WHAT IS REQUIRED:
Find all the lines in the material below with the word "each", and copy them.
##### DATASET RECORDS #####
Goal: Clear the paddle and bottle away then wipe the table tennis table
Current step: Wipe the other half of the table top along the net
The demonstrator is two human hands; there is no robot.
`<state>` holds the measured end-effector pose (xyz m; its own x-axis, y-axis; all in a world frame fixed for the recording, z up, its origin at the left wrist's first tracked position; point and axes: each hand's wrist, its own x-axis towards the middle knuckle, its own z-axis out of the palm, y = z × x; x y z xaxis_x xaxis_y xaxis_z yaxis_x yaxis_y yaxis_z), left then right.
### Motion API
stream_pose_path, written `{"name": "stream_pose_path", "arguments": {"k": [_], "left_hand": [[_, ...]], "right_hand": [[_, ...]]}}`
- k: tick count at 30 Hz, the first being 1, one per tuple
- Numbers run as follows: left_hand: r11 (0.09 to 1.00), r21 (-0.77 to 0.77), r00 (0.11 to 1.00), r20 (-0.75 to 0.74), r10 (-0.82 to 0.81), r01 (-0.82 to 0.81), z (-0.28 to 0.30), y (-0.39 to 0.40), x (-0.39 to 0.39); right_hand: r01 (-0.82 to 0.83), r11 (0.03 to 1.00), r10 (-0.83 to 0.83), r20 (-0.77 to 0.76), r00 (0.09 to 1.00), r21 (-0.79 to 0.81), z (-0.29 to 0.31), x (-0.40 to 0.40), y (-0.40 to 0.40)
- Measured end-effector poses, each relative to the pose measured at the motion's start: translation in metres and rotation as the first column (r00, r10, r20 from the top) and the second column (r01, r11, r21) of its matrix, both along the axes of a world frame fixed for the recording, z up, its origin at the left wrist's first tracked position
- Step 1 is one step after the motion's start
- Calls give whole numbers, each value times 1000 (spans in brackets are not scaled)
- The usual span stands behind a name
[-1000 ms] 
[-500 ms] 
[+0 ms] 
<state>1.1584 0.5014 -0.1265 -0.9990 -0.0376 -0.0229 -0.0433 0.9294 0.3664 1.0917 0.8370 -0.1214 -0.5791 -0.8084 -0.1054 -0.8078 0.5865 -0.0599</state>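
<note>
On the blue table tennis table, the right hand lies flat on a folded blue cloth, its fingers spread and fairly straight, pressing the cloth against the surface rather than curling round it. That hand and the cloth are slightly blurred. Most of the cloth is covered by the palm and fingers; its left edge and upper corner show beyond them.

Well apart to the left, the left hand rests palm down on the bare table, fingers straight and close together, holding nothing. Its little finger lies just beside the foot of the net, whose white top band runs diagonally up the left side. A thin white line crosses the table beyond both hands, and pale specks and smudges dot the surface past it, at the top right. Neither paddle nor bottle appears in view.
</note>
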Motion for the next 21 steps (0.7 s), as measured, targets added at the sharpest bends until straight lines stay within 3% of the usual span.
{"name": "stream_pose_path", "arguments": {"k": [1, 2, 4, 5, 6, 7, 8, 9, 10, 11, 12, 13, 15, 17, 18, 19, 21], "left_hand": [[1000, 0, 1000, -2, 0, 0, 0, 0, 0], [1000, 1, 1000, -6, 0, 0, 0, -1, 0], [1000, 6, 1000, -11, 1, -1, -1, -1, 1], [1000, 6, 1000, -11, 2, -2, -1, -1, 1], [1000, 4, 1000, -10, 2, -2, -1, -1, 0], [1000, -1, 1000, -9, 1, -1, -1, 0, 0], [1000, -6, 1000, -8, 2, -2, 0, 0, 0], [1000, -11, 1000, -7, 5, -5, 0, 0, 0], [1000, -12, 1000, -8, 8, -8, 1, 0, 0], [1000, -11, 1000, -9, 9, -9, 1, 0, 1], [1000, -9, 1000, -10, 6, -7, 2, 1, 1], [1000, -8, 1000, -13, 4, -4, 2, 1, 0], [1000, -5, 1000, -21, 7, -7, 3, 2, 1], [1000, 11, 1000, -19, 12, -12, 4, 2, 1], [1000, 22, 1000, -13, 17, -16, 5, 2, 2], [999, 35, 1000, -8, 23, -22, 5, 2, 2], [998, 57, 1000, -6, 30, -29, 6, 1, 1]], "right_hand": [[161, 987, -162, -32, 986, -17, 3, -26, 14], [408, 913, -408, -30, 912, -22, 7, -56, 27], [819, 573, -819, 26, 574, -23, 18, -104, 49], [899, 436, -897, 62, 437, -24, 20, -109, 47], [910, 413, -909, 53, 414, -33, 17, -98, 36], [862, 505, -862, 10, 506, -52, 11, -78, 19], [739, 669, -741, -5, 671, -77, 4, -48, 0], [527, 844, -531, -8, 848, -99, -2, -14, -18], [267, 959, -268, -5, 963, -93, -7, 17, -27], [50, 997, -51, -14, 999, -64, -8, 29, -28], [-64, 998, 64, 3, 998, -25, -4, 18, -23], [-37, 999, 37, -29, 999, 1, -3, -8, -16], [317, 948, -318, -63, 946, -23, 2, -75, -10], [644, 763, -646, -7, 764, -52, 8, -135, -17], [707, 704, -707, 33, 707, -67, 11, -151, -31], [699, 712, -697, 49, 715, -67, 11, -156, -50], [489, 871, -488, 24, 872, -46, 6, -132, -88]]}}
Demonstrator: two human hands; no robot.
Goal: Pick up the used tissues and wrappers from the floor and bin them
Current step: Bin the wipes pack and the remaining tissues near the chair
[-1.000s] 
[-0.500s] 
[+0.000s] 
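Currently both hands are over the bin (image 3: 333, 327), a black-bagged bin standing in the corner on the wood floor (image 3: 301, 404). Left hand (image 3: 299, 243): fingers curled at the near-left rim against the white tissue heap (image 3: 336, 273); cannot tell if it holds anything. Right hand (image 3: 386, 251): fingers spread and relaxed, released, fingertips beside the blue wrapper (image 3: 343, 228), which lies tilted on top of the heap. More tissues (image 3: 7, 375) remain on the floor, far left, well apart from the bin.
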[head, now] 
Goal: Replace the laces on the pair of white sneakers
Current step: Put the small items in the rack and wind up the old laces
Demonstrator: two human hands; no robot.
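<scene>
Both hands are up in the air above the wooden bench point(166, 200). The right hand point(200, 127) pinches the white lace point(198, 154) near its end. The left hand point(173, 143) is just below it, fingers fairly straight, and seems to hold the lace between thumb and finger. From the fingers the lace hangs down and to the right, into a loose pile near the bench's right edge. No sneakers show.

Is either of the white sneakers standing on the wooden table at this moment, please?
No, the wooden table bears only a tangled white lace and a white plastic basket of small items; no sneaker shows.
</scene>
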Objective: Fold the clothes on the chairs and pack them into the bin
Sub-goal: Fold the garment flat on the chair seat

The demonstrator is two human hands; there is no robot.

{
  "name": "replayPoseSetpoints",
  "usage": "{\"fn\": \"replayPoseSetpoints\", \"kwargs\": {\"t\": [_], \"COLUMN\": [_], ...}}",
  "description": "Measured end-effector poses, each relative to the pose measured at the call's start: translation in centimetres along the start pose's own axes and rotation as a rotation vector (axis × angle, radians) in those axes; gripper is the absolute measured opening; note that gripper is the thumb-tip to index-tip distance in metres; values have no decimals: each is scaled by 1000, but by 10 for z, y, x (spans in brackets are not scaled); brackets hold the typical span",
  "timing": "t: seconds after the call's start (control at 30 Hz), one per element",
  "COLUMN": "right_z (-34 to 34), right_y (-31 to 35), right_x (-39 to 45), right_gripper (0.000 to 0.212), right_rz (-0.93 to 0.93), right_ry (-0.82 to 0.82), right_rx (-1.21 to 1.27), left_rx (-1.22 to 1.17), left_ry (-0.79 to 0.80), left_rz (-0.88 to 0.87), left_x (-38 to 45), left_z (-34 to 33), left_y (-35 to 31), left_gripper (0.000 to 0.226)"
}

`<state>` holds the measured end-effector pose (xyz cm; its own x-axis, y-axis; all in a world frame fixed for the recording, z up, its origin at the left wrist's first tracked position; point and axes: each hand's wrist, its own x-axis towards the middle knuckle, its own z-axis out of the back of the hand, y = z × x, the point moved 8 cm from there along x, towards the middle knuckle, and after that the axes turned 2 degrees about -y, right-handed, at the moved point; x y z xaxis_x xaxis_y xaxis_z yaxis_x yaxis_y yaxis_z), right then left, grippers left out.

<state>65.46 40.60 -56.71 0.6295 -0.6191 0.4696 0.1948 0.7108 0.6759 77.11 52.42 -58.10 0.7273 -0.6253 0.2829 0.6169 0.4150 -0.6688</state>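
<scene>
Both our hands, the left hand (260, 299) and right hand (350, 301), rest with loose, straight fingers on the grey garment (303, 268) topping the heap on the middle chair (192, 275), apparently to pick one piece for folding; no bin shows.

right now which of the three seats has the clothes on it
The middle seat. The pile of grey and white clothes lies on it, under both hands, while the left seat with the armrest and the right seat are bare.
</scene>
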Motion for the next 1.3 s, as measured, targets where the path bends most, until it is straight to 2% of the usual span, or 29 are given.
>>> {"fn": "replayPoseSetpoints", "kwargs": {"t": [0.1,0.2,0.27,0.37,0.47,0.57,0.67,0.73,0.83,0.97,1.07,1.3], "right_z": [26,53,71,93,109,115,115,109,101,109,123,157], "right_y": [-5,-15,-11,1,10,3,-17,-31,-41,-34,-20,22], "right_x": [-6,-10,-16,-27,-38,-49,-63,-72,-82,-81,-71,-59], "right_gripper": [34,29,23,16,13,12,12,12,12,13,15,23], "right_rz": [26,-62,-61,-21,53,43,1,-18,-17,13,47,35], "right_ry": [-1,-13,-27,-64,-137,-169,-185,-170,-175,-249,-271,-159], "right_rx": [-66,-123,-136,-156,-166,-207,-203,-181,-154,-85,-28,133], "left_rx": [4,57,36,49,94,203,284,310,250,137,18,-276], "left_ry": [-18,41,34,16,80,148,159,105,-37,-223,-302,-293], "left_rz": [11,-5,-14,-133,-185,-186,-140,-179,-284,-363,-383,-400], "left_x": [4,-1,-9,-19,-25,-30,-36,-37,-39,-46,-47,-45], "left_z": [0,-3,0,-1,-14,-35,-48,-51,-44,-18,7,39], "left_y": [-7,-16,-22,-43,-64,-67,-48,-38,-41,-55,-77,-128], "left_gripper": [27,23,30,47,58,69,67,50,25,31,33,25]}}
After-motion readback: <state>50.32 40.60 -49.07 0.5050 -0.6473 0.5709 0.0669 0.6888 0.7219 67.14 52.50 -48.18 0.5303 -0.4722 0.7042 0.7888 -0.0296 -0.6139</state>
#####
ANSWER SECTION:
`<state>` holds the measured end-effector pose (xyz m; its own x-axis, y-axis; all in a world frame fixed for the recording, z up, its origin at the left wrist's first tracked position; point and axes: each hand's wrist, its own x-axis towards the middle knuckle, its own z-axis out of the palm, y = z × x; x y z xaxis_x xaxis_y xaxis_z yaxis_x yaxis_y yaxis_z), left then right.
- Measured end-effector poses, each relative to the pose measured at the motion's start: translation in metres and rotation as the first column (r00, r10, r20 from the top) and the second column (r01, r11, r21) of its matrix, both along the axes of a world frame fixed for the recording, z up, its origin at the left wrist's first tracked position
- Calls give whole numbers, each value times 1000 (spans in brackets are not scaled)
  "description": "Measured end-effector poses, each relative to the pose measured at the call's start: translation in centimetres along the start pose's own axes and rotation as a rotation vector (axis × angle, radians) in those axes; gripper is the absolute measured opening; note that gripper is the thumb-tip to index-tip distance in metres; values have no decimals: each is scaled by 1000, but by 10 for z, y, x (spans in brackets are not scaled); brackets hold the typical span",
`<state>` holds the measured end-effector pose (xyz cm; its own x-axis, y-axis; all in a world frame fixed for the recording, z up, its origin at the left wrist's first tracked position; point and axes: each hand's wrist, its own x-axis towards the middle knuckle, its own z-axis out of the back of the hand, y = z × x, the point moved 8 cm from there along x, towards the middle knuckle, and after that the axes turned 2 degrees about -y, right-handed, at the moved point; x y z xaxis_x xaxis_y xaxis_z yaxis_x yaxis_y yaxis_z), right then left, grippers left out.

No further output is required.